Debugging CSRF Failed / 403 Forbidden errors in Django
A common error for folks when deploying Django applications is the 403 Forbidden
error. This is almost
always due to a Cross Site Request Forgery (CSRF) error.
This error is difficult to debug because it typically only occurs on a remote server, and the error doesn’t provide you with a clear explanation of why it occurred. The challenge is amplified when it’s a new Django developer trying to deploy their first application.
A slight anecdote before continuing1. I ran into this error recently and had to inject print statements in the view to understand why the request was failing to pass CSRF validation. While that’s a useful skill, that shouldn’t be needed to debug a common error scenario.
Heads up! This is a deep dive into Django’s source code. This is a challenging task but is key to leveling up as a developer.
Let’s find what is causing the error
We’re immediately going to dive into the Django source code. It will depend on which particular flavor of the CSRF forbidden error we’re getting. Check for the “Reason given for failure:” or it may be listed directly after the error such as:
Forbidden (Origin checking failed - http://127.0.0.1:3000/ does not match any trusted origins.)
The various types of validation errors are:
- Origin checking failed - %s does not match any trusted origins. (
REASON_BAD_ORIGIN
) - Referer checking failed - no Referer (
REASON_NO_REFERER
) - Referer checking failed - %s does not match any trusted origins (
REASON_BAD_REFERER
) - CSRF cookie not set (
REASON_NO_CSRF_COOKIE
) - CSRF token missing (
REASON_CSRF_TOKEN_MISSING
) - Referer checking failed - Referer is malformed (
REASON_MALFORMED_REFERER
) - Referer checking failed - Referer is insecure while host is secure (
REASON_INSECURE_REFERER
)
It’s important that you know which of these it is. If you’re not sure, ask for help on the Django Forum or Discord server.
Now that you know what your error is, let’s see why it’s being raised. To answer this, we’ll need to dive into the source code for Django. I will be using Django 4.2 for this post, but you may be using a different version. You can browse Django’s source code for any version on GitHub, you’ll need to switch branches though.
Let’s assume our error is “Origin checking failed - %s does not match any trusted origins.” The first step is to search for that string in the Django source code2. Eventually we’ll find this line of code:
REASON_BAD_ORIGIN = "Origin checking failed - %s does not match any trusted origins."

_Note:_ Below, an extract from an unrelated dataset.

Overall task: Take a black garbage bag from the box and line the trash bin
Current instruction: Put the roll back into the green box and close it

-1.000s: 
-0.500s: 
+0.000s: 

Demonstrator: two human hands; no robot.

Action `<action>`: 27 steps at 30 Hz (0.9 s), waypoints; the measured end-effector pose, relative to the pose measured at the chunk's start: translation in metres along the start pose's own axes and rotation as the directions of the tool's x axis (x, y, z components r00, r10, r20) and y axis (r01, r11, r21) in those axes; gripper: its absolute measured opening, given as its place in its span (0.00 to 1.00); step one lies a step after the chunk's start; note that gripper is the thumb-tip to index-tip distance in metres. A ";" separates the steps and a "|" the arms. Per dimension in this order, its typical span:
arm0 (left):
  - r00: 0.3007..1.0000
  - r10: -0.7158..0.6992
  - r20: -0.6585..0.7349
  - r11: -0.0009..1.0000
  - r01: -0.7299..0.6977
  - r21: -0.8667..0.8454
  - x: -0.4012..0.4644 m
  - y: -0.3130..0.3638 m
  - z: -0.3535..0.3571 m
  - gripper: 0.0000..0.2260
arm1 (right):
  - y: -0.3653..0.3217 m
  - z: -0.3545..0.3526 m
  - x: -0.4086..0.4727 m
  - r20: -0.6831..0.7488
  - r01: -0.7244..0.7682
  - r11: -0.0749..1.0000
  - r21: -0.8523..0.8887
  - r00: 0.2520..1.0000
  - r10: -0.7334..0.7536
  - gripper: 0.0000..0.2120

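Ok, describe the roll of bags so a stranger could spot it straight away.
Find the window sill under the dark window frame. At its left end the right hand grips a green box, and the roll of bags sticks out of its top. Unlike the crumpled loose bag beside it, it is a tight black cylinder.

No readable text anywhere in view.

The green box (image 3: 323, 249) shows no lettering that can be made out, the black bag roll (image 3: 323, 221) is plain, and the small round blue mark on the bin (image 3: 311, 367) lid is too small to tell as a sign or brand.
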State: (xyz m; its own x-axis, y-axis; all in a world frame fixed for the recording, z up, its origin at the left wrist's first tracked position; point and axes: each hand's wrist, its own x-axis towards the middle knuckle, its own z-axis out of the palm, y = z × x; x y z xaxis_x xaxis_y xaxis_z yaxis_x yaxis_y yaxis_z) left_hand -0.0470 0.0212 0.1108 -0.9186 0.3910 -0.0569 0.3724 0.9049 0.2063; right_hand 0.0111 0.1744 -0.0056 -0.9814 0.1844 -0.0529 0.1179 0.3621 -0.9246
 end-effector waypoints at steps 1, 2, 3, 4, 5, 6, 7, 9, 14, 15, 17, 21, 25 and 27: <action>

That’s great, now we have a constant that we can search the codebase for to find all the various usages. Thankfully it’s only used in one spot in that same file:
# Reject the request if the Origin header doesn't match an allowed
# value.
if "HTTP_ORIGIN" in request.META:
if not self._origin_verified(request):
return self._reject(
request, REASON_BAD_ORIGIN % request.META["HTTP_ORIGIN"]
)
That’s great. But I still have no idea what it means to have a “verified” origin. So let’s look at
the definition of _origin_verified
.
def _origin_verified(self, request):
request_origin = request.META["HTTP_ORIGIN"]
try:
good_host = request.get_host()
except DisallowedHost:
pass
else:
good_origin = "%s://%s" % (
"https" if request.is_secure() else "http",
good_host,
)
if request_origin == good_origin:
return True
if request_origin in self.allowed_origins_exact:
return True
try:
parsed_origin = urlparse(request_origin)
except ValueError:
return False
request_scheme = parsed_origin.scheme
request_netloc = parsed_origin.netloc
return any(
is_same_domain(request_netloc, host)
for host in self.allowed_origin_subdomains.get(request_scheme, ())
)
Alright, a lot is going on here. It will be easier if we focus on what flows we care about.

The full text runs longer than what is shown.